La Police Nationale ferme un laboratoire clandestin d'alcool frelaté en République Dominicaine

Les autorités ont mené une opération qui a permis de localiser un centre caché où étaient produites des boissons illégales, résultat de la coopération entre différentes unités de police, et de saisir du matériel utilisé dans la production irrégulière de rhum.

Un groupe d'agents de la Police nationale de la province de Bahoruco a localisé l'un des « plus grands centres clandestins de production illicite de rhum frelaté de la région », selon le porte-parole de l'institution, Diego Pesqueira. L'opération, réalisée à Batey 6, dans la municipalité de Tamayo, a permis le démantèlement d'un prétendu « méga laboratoire clandestin dédié à la fabrication de boissons alcoolisées frelatées ».

L'intervention a été élaborée après un processus de renseignement mené conjointement par la Police Préventive et l'Unité d'Action Rapide, conformément à la Loi Générale de Santé n° 42-01 et à la Loi n° 243-68 sur les Alcools. Selon Pesqueira, les agents « occupaient 21 réservoirs métalliques et 19 gallons remplis d'un liquide jaunâtre, vraisemblablement utilisé dans la production de boissons frelatées ». Sur le site, les autorités ont trouvé « plusieurs tuyaux reliés à un ruisseau, utilisés dans le processus de fabrication illégal ».

La Police Nationale a alerté sur le danger de ces activités : « la consommation d’alcool frelaté peut provoquer de graves intoxications, voire la mort ».

Le porte-parole de la police a indiqué que, conformément aux dispositions de la réglementation en vigueur, « le centre clandestin a été immédiatement démantelé et le liquide occupé détruit sur place, dans le cadre des actions préventives menées par la Police Nationale pour faire face à ce délit et protéger la population de la région sud du pays ».
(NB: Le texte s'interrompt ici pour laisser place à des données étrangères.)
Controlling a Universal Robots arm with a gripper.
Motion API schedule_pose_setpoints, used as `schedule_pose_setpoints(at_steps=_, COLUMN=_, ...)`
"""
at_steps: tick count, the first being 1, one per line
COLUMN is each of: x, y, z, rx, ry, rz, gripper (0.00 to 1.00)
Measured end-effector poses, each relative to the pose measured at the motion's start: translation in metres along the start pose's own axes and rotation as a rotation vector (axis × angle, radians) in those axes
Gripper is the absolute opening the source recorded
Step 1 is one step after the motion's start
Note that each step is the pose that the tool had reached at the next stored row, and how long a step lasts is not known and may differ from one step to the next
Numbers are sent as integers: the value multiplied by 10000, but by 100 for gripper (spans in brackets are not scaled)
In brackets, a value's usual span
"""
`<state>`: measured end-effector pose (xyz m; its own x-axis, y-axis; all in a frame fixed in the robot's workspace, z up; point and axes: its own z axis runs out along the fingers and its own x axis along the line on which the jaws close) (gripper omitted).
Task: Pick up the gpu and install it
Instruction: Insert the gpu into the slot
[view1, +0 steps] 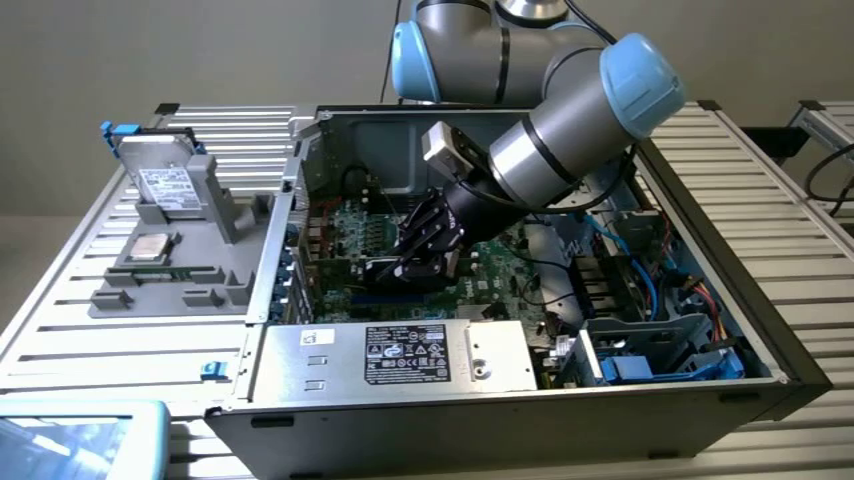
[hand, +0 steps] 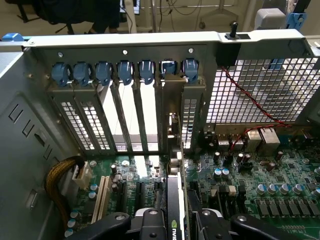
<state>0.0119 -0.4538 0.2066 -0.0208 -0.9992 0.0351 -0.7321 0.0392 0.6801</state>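
Grey sheet steel forms the open computer case (view1: 534, 425), which lies on a slatted bench (view1: 80, 340) with the arm (view1: 574, 140) reaching down into it.

**Progress.** The pick-up is done. The hand (view1: 424, 262) is low over the motherboard (view1: 514, 265) and, in the wrist view, its two fingers (hand: 150, 225) pinch the gpu (hand: 174, 200) from either face. The card is inside the case, held on edge over the expansion slots, with its far end against the rear wall beside the perforated slot covers (hand: 80, 117). Installation appears well advanced but unfinished. The grip has not been let go, and it cannot be told whether the card's lower edge is fully home in its slot. A row of blue clips (hand: 125, 72) runs along the rear wall above the openings. Whether the one above the card is fastened cannot be told.

**Appearance of the card.** Seen end-on, the gpu is a thin dark strip running from the fingers to the back wall. A small logo sits near the grip, and a narrow silver bracket rises at the far end, lined up with one rear opening. Its fan face is hidden.

**Surroundings.** A labelled power supply (view1: 400, 355) occupies the near side of the case. A hard drive (view1: 167, 185) rests on a grey fixture at the exterior view's left, well apart from the work.
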Motion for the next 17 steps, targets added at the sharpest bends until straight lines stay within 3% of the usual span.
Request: schedule_pose_setpoints(at_steps=17, x=0, y=-1, z=14, rx=0, ry=1, rz=0, gripper=28)
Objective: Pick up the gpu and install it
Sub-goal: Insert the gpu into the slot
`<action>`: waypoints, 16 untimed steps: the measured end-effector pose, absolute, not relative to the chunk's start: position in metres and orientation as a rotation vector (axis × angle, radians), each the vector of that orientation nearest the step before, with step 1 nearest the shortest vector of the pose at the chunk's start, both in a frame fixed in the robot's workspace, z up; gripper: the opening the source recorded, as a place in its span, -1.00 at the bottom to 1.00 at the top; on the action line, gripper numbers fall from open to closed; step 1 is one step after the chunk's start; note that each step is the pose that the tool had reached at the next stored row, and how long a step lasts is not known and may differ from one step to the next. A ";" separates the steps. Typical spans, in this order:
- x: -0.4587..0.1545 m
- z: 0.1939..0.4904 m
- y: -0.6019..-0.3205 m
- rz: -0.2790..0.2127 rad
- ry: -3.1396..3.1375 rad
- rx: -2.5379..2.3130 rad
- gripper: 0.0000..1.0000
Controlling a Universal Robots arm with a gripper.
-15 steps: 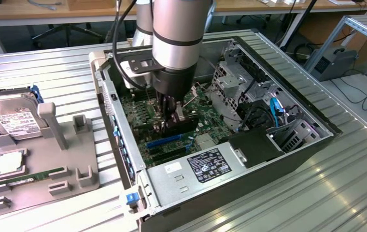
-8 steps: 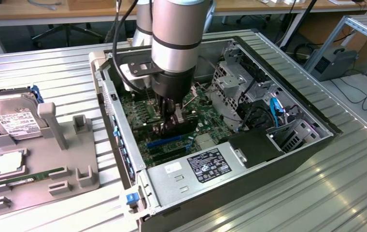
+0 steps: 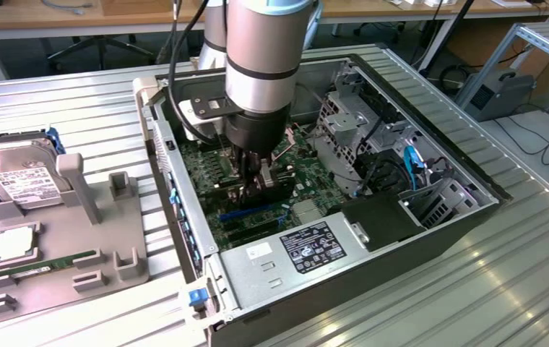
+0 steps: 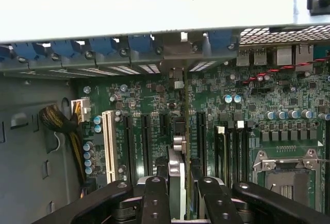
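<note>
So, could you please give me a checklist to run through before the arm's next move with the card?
1. Thin dark rectangular GPU card clamped between the tool fingers: ok.
2. Card over the green motherboard inside the open computer case: ok.
3. Card running parallel with the long black expansion slots: ok.
4. Card edge seated in a slot: cannot tell.
5. Boxy silver hard drive and slim green RAM stick lying on the grey holder, outside the case: ok.
</note>
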State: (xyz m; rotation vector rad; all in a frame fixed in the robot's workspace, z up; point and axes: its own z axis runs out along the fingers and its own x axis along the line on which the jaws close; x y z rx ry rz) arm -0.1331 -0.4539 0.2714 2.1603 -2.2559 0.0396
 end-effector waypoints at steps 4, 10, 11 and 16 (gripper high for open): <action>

Le Ministère de l'Industrie, du Commerce et des MPME (MICM) de la République Dominicaine a demandé à la population et au secteur commercial d'intensifier la surveillance contre la vente et la distribution d'alcool frelaté pendant les fêtes de fin d'année, dans le but de maintenir à zéro les décès associés à ce crime, un record atteint sans interruption depuis 2021, comme l'a rapporté l'entité le 23 décembre 2025.

Le MICM a demandé aux consommateurs d'examiner attentivement les emballages et les scellés de sécurité avant d'acheter des boissons alcoolisées. Il mettait en garde contre les bouteilles présentant des dommages visibles, des étiquettes manipulées ou des sceaux altérés ; changements notables dans la couleur ou l'odeur du liquide ; et des prix atypiquement bas comme signes d'une éventuelle falsification, recommandant d'éviter l'achat et la consommation dans de tels cas.

Par ailleurs, l'entité a rappelé l'existence de l'application « Revísame » de la Direction générale des impôts intérieurs (DGII), développée pour vérifier l'authenticité du timbre fiscal en lisant le code correspondant.

Compte tenu de la détection d'un possible alcool frelaté, le MICM a exhorté les gens à signaler la situation à l'e-mail comercialilicito@micm.gob.do.

Le gouvernement dominicain explique comment détecter lorsqu'une liqueur est frelatée (Image fournie par le ministère de l'Industrie, du Commerce et de Mipymes).

L'intensification des opérations pendant la période de Noël 2025 répond à la décision du MICM de limiter les activités de commerce illicite dans une période de forte consommation, selon le rapport officiel. L'organisme spécialisé pour le contrôle des carburants et du commerce des marchandises (Ceccom) a renforcé le renseignement, l'inspection, la saisie et l'incinération des boissons illégales, en coordination avec la Table ronde de lutte contre le commerce illicite et d'autres institutions étatiques, dans le but d'empêcher que les produits frelatés ne mettent en danger la santé publique et l'économie nationale.